There was a post yesterday on Branch Rickey, the baseball general manager who masterminded the integration of baseball and signed Jackie Robinson, Roy Campanella and others to his Brooklyn Dodgers roster. Rickey was an enigmatic figure, occupying some uncanny valley of reality in search of a Paradise Lost. The wavy cigar, the piercing eyes of a lawyer, and a puritanical, evangelical quality where he could give members of the famous “Gashouse” gang in St. Louis a lecture on sex. A bizarre American figure who perhaps changed America on a less than noble pretext. Money.

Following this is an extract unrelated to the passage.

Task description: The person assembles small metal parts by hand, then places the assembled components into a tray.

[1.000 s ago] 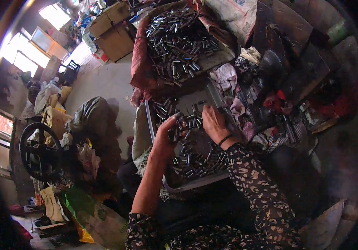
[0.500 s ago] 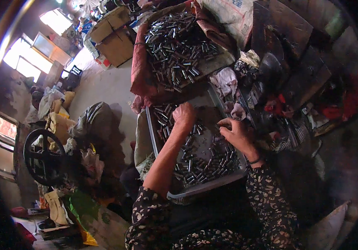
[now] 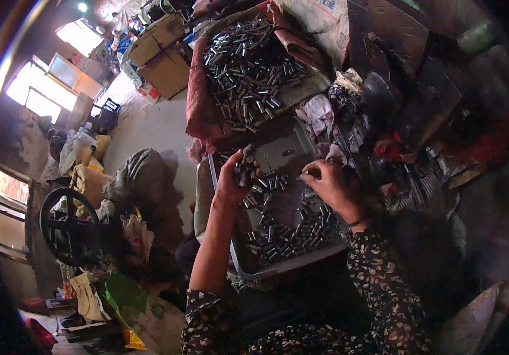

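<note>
My left hand (image 3: 236,177) is turned up above the left side of a grey plastic tray (image 3: 287,271). Its fingers curl around a handful of small dark metal cylinders (image 3: 245,170). Over the tray's right side, my right hand (image 3: 330,184) has thumb and fingertips pressed together; whatever may be between them is too small to make out. Loose metal cylinders (image 3: 293,236) lie scattered in the tray, thickest at its near end. Beyond it, a large heap of similar shiny cylinders (image 3: 245,71) rests on a reddish sack (image 3: 200,100).
Crumpled rags (image 3: 315,115) lie along the tray's right edge, beside dark metal sheets (image 3: 432,100). A cardboard box (image 3: 162,59) stands at the far left. Further left are a black handwheel (image 3: 68,226) and a stuffed grey sack (image 3: 139,177) on the floor.
My left hand has come up from the tray's far left part and turned over, now showing a handful of cylinders. My right hand has shifted slightly left, its fingertips drawn together.
</note>
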`<state>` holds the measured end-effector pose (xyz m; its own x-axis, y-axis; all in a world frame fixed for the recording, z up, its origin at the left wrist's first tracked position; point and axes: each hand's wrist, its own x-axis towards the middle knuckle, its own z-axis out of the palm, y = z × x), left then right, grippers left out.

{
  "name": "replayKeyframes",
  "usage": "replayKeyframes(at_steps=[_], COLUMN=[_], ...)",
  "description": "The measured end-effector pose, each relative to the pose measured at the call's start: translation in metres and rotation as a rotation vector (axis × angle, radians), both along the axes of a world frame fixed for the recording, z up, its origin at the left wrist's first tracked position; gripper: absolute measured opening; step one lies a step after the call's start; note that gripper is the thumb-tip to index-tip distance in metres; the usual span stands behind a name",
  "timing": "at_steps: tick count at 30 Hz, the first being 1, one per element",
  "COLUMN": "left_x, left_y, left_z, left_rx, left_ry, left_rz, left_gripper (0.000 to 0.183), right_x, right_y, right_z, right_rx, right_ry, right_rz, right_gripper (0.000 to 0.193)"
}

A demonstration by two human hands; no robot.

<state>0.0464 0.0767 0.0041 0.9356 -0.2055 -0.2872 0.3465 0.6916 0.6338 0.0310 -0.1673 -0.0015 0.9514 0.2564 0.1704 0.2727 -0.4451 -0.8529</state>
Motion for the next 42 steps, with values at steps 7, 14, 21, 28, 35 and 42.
replayKeyframes(at_steps=[7,14,21,28,35,42], left_x=[0.030,0.053,0.036,-0.031,-0.053,-0.051], left_y=[-0.041,-0.076,-0.068,-0.065,-0.087,-0.082], left_z=[-0.004,-0.039,0.005,-0.008,0.013,0.004], left_rx=[1.098,2.388,1.436,0.309,0.374,0.427], left_ry=[-0.109,-0.670,-0.133,0.075,0.006,0.081], left_rz=[-0.095,-0.350,-0.334,-0.141,-0.152,-0.082], left_gripper=[0.026,0.017,0.018,0.025,0.021,0.025], right_x=[-0.010,-0.008,-0.005,-0.007,-0.008,-0.008], right_y=[-0.002,-0.007,-0.011,-0.011,-0.010,-0.006], right_z=[0.000,0.009,0.006,0.005,0.001,0.003], right_rx=[0.148,0.168,0.176,0.290,0.390,0.449], right_ry=[0.061,0.111,-0.004,0.082,0.229,0.345], right_rz=[-0.006,0.016,-0.071,-0.012,0.038,0.028], right_gripper=[0.018,0.020,0.024,0.020,0.018,0.019])
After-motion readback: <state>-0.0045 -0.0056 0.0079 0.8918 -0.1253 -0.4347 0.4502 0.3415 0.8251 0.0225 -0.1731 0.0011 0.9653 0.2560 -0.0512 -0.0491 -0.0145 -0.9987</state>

---Breslin:Branch Rickey was complicated --- and not. "He was neither a savior nor a Samaritan," Breslin writes. "He was a baseball man, and nowhere in his religious training did he take a vow of poverty." When he ran the St. Louis Cardinals, he started buying more teams. Soon he had invented the minor league farm system. And he invented a business --- when he sold a player, he took ten percent commission. Read More:http://www.huffingtonpost.com/jesse-kornbluth/jimmy-breslins-143-page-b_b_850283.html image:http://www.huffingtonpost.com/jesse-kornbluth/jimmy-breslins-143-page-b_b_850283.html
St.Louis was apparently a corrupt and backward city in the 1930′s and 40′s- Some think its still run sleazily today- and there was no chance the Cardinals were going to bring in Black ballplayers, a pie in the sky idea. Besides, they were worried fans would burn down the stadium. Besides, besides, Rickey had created a great farm system, somewhat inspired on the Slave Plantation model and he made a cut, a healthy commission on any body sold to another team.

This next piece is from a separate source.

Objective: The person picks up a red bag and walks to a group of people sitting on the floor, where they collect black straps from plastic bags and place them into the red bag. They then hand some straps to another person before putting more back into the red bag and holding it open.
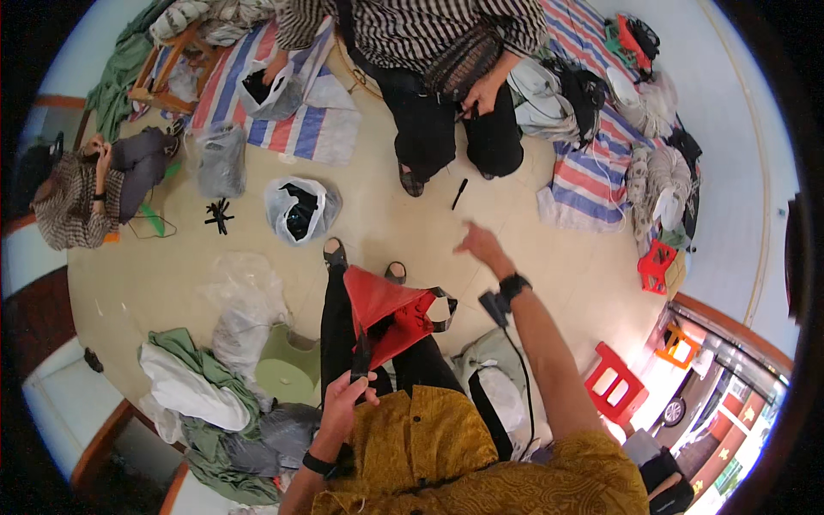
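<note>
Across the wearer's knees, in the head view, lies one red bag (386,300); the left hand (346,402) has its fingers closed on one black strap (361,356) of it. The right hand (483,246) stretches over the pale floor (412,230), fingers extended and parted, near one thin black stick (460,194). Farther left are one cluster of black sticks (220,216) and two open white plastic bags (329,209) with dark contents. Two other people (421,43) are nearby, ahead and left. Striped sheeting (592,184) covers parts of the floor. Two red stools (631,396) and one orange stool (668,349) stand right, near a bright doorway (730,468) and pale wall (730,129).
</note>
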### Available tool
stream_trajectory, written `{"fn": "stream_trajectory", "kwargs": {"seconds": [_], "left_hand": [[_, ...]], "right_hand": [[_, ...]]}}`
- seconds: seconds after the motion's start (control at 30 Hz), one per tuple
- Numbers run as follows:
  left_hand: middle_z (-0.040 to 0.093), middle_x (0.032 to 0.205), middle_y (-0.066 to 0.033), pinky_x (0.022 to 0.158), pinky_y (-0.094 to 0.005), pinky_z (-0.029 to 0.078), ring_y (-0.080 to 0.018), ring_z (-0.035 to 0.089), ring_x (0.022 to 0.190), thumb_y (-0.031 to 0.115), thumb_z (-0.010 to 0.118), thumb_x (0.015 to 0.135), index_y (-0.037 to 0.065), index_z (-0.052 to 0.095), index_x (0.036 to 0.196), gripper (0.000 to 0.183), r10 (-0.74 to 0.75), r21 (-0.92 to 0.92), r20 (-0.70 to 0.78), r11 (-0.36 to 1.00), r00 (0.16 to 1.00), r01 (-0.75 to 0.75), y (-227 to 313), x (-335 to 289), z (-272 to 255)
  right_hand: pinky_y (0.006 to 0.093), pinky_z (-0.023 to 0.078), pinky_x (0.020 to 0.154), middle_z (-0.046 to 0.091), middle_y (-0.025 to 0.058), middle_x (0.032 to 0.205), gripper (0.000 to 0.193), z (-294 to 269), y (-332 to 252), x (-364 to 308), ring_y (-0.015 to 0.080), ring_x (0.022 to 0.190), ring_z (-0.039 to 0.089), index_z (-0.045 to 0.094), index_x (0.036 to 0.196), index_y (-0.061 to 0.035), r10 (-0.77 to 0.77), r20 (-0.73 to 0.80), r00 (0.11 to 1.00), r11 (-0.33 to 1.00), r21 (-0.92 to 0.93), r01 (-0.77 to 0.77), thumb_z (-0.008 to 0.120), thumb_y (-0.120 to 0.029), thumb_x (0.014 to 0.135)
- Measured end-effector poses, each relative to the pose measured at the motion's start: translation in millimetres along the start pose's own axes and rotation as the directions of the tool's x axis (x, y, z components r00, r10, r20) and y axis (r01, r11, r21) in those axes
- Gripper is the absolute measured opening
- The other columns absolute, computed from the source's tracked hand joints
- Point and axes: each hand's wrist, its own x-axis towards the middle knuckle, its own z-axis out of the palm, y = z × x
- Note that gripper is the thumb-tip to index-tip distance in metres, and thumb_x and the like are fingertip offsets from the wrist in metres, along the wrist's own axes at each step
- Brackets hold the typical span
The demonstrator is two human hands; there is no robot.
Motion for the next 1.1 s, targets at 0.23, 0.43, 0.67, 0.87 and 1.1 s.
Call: {"fn": "stream_trajectory", "kwargs": {"seconds": [0.23, 0.43, 0.67, 0.87, 1.1], "left_hand": [[0.052, 0.059, -0.0035, 0.072, -0.029, 0.041, -0.0136, 0.053, 0.058, 0.017, 0.046, 0.085, -0.003, 0.054, 0.094, 0.023, 0.012, -0.093, -0.093, 0.995, 0.996, -0.021, -7.8, -4.5, -10.3], [0.052, 0.06, -0.0042, 0.073, -0.0296, 0.042, -0.0143, 0.053, 0.058, 0.016, 0.045, 0.084, -0.003, 0.053, 0.093, 0.022, 0.01, -0.115, -0.122, 0.993, 0.993, -0.024, -5.4, -13.9, -14.1], [0.053, 0.06, -0.0051, 0.072, -0.0308, 0.043, -0.0151, 0.053, 0.059, 0.014, 0.045, 0.084, -0.003, 0.053, 0.095, 0.022, 0.004, -0.095, -0.084, 0.995, 0.996, -0.012, -7.1, -22.7, -12.4], [0.053, 0.061, -0.0053, 0.069, -0.0299, 0.043, -0.0155, 0.053, 0.062, 0.013, 0.046, 0.084, -0.004, 0.053, 0.095, 0.021, 0.03, -0.123, -0.066, 0.992, 0.997, -0.038, -3.6, -29.9, -11.9], [0.053, 0.062, -0.0058, 0.068, -0.0289, 0.043, -0.0154, 0.052, 0.062, 0.014, 0.046, 0.084, -0.004, 0.053, 0.095, 0.022, 0.042, -0.131, -0.095, 0.99, 0.995, -0.055, -5.2, -31.5, -9.2]], "right_hand": [[0.0392, 0.042, 0.082, 0.053, 0.0246, 0.104, 0.08, 43.6, -76.9, -81.1, 0.0347, 0.098, 0.051, 0.04, 0.116, 0.0014, 0.238, 0.382, 0.893, 0.925, 0.189, -0.328, 0.071, -0.044, 0.057], [0.0354, 0.043, 0.078, 0.057, 0.0179, 0.089, 0.077, 36.0, -101.3, -65.1, 0.0299, 0.089, 0.055, 0.04, 0.116, -0.0007, 0.343, 0.317, 0.884, 0.776, 0.435, -0.457, 0.071, -0.039, 0.057], [0.0355, 0.045, 0.073, 0.059, 0.0167, 0.082, 0.074, 35.6, -116.5, -51.9, 0.0319, 0.081, 0.057, 0.041, 0.115, -0.0008, 0.338, 0.263, 0.904, 0.785, 0.45, -0.425, 0.071, -0.033, 0.056], [0.0402, 0.046, 0.07, 0.06, 0.0186, 0.081, 0.069, 34.3, -144.1, -66.2, 0.0341, 0.08, 0.058, 0.044, 0.111, -0.0046, 0.412, 0.326, 0.851, 0.848, 0.203, -0.489, 0.073, -0.025, 0.053], [0.0404, 0.047, 0.066, 0.059, 0.0183, 0.074, 0.036, 46.7, -127.4, -86.5, 0.034, 0.075, 0.058, 0.058, 0.079, -0.0028, 0.353, 0.316, 0.881, 0.915, 0.081, -0.396, 0.069, -0.026, 0.054]]}}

Rickey was always apparently at the heart of disputes over money. As a lawyer, he was ripping off the players who were without agents, and could barely read or write. What Jimmy Breslin called basically “hillbillies with good eyesight.” White trash worried they’d be pumping gas in the deep south if Blacks were allowed to compete for their jobs. I take the analogy with of all people, Werner Fassbinder, and his “fear its the soul” quote in his film with the black, “exotic” other. Ali or in Maria Braun shows the conflict and trauma that arises when integration, in this case erotic happens.
…Leo Durocher ( from his autobiography).Its kind of a weird that Rickey would have this ability to be shocked by what he considered to be moral transgressions when he was constantly involved with ballplayers who universally drank, smoked and visited whorehouses at home and on the road:
Branch Rickey once said of me that I was a man with an infinite capacity for immediately making a bad thing worse.
Carve it on my gravestone, Branch. I have to admit it’s sometimes true.
As far as Rickey was concerned, I was sometimes able to make a bad situation worse even when I’d have sworn I was making it better. During the last year of the war, when the Dodgers were playing anybody who could fit our uniforms, one of the fittees was Tom Seats, a left-handed pitcher who had labored through the years in the minors, not wholly without success. A year earlier, he had been doing his bit by working in an airplane factory in San Diego. Pitching only over the weekend, he had won 25 games in the Pacific Coast League.